Independence Day Algeria and Venezuela both celebrate their independence today.

Workers on strike Staff at washing machine maker Whirlpool will be balloted for strike action today over what the union bosses have called an “insulting” pay offer.

What else we’re reading

Global inflation: Japan faces a moment of truth The Bank of Japan’s decades-long ultra loose monetary policy is under increasing pressure from rising global inflation. Analysts say the yen — and Japan’s economy — stands at a critical juncture with two starkly different outcomes, depending on the central bank’s next steps.

Erdoğan is an infuriating but indispensable ally Turkish president Recep Tayyip Erdoğan’s move to blackmail Nato over Finland and Sweden’s admission raises uncomfortable questions for the rest of the global alliance at a time when western resolve is already being tested.

Time to change my subscription model As we slog through subscription fatigue in a market saturated with monthly membership fees, Robert Shrimsley investigates his personal ecosystem of deliveries, streaming services, newsletters and other reoccurring payments.
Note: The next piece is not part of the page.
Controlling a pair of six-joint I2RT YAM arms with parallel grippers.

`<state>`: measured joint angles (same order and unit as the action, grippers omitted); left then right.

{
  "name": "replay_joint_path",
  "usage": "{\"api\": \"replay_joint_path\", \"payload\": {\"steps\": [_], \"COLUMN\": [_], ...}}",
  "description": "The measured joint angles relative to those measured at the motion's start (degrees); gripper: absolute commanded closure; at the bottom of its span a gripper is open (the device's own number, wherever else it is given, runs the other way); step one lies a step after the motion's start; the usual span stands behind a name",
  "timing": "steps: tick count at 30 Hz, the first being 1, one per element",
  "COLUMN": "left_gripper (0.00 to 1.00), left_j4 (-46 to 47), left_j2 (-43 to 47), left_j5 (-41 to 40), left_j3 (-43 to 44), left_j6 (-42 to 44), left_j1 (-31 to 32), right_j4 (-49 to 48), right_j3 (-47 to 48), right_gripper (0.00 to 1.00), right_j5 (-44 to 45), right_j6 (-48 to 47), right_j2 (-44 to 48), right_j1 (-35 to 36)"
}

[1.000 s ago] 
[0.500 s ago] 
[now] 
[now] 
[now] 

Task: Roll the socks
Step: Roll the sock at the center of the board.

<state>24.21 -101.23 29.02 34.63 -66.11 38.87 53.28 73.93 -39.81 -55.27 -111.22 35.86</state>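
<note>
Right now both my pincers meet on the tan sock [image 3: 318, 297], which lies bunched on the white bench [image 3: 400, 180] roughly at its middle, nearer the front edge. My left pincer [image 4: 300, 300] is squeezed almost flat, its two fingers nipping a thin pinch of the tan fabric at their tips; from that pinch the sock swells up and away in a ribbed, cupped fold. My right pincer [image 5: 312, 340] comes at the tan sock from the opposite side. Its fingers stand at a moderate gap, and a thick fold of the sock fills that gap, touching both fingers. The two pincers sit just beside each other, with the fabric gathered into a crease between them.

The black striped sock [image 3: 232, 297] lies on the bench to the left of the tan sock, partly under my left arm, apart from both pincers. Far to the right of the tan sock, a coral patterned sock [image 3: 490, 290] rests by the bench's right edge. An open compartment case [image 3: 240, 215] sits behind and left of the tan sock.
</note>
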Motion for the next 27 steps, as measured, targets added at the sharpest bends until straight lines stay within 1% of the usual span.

No longer, he vows, will he fall into the demographic that’s interested enough to sign up but too stupid to cancel.

‘The thing that really works for Trump is: the system’s rigged’ Michael Lewis, one of the greatest chroniclers of America’s financial crisis, takes aim at Donald Trump and the US response to Covid-19 in an interview with the FT’s chief features writer Henry Mance.

Pop-up leaders and flexible staff are ready for a new crisis The entire workforce has just taken a global stress test in double-digit inflation and economic recession. Now, senior managers are more prepared to tackle upheaval than executives appreciate, writes Andrew Hill.


Rare books command huge prices. It’s not easy to profit from “priceless” books on the black market — but it doesn’t stop thieves from trying. From high-tech heists to antiquarian crime rings, the literary underworld would make a gripping novel of its own.